The key benefits of using such generators include users controlling their supply, as well as their being able to avoid load-shedding, or grid failures because of cable theft or ageing equipment.
Further, when operating engines on gas, users can also recover the heat in different forms for use in industrial processes, explains Neale.
Recovered heat, in the form of steam and hot water, can be used in most fast-moving consumer goods manufacturing facilities, whereas recovered dry heat can be used in bakeries, kilns and brick manufacturers, besides others.
Heat can be recovered in the form of hot water and used in conjunction with an absorption chiller to generate chilled water - a process that is particularly beneficial to the data centre industry to provide air conditioning to support the cooling of data centre loads.
In using the waste heat to generate steam, hot water, dry heat or chilled water, companies can displace the fuel normally burned to achieve these, consequently reducing spend on fuel, and greenhouse-gas (GHG) emissions.
Additionally, carbon dioxide (CO2) can be recovered from the exhaust gases of the gas-powered generator, which, in turn, can be used on site at soft drink bottling facilities, breweries and similar industries. The recovered CO2 can also be bottled and sold as a source of revenue.
Another benefit when using gas as a fuel is that it produces about half the amount of carbon emissions typically released when coal or diesel is used.
“This alone helps a company improve its carbon footprint, but when integrated with solar photovoltaic, wind or battery storage in a hybrid solution, this can bring the best outcome in terms of emissions and reliability,” says Neale.
She explains that the majority of commercial and industrial users would opt for natural gas solutions, as natural gas is more readily available, and the most consistent in composition, with a high methane content, which translates into the highest efficiencies when comparing fuel input to power output.
Neale adds that biogas is also a good opportunity for commercial and industrial users who have a lot of organic waste, either from food production or site wastewater.
Owing to waste being used to produce biogas, it is deemed a clean, sustainable fuel, and low cost.

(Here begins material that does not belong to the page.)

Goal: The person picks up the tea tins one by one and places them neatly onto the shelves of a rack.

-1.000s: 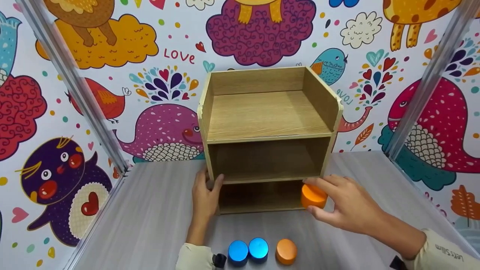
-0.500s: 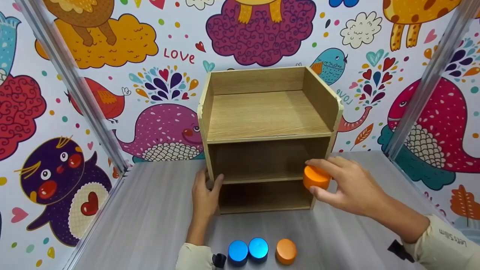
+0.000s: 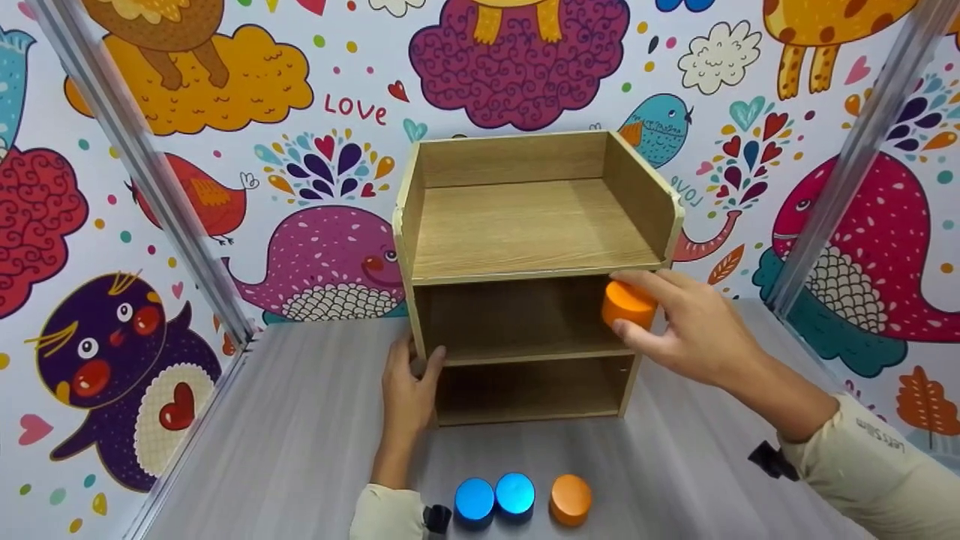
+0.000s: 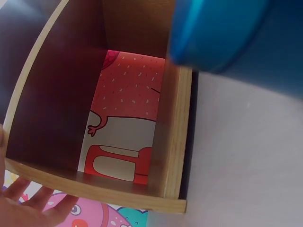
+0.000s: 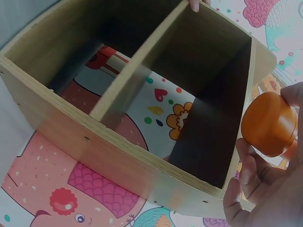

However, the initial capital expenditure is higher, compared to that of natural gas, she adds.
Further, a challenge associated with using biogas is putting in place the correct clean-up processes to remove water and any unwanted elements prior to waste being fed into the genset.
It is also unlikely that many companies can produce enough biogas to cover their entire fleet of power requirement.
However, Neale asserts that even a little biogas can subsidise natural gas or be collected in tanks to be used during times when peak electrical tariffs are charged.
Hydrogen also has potential as a gas-to-power energy source. Although using hydrogen to generate power is not currently viable in South Africa, the country has potential to be one of the world’s largest producers of hydrogen in the future.
As a result, hydrogen can become more cost effective, which will make it an attractive green gas for commercial and industrial embedded power generation. It can also provide the same benefits as other gases without GHG emissions.
Although many gases can be used to generate power, Neale says it is important to ensure that the most appropriate equipment for a particular gas is selected.
Clarke Energy partners with original equipment manufacturer INNIO Jenbacher, which designs and manufactures bespoke gensets that can use multiple gases, such as piped, compressed or liquefied natural gas, as well as liquefied petroleum gas, hydrogen, landfill gas, biogas, wood gas, coalbed methane, furnace off-gas, flare gas and other special gases.
Clarke Energy can analyse the gas composition and select the right equipment to meet the characteristics of the specific gas, ensuring that customers can maximise the benefits of using gas.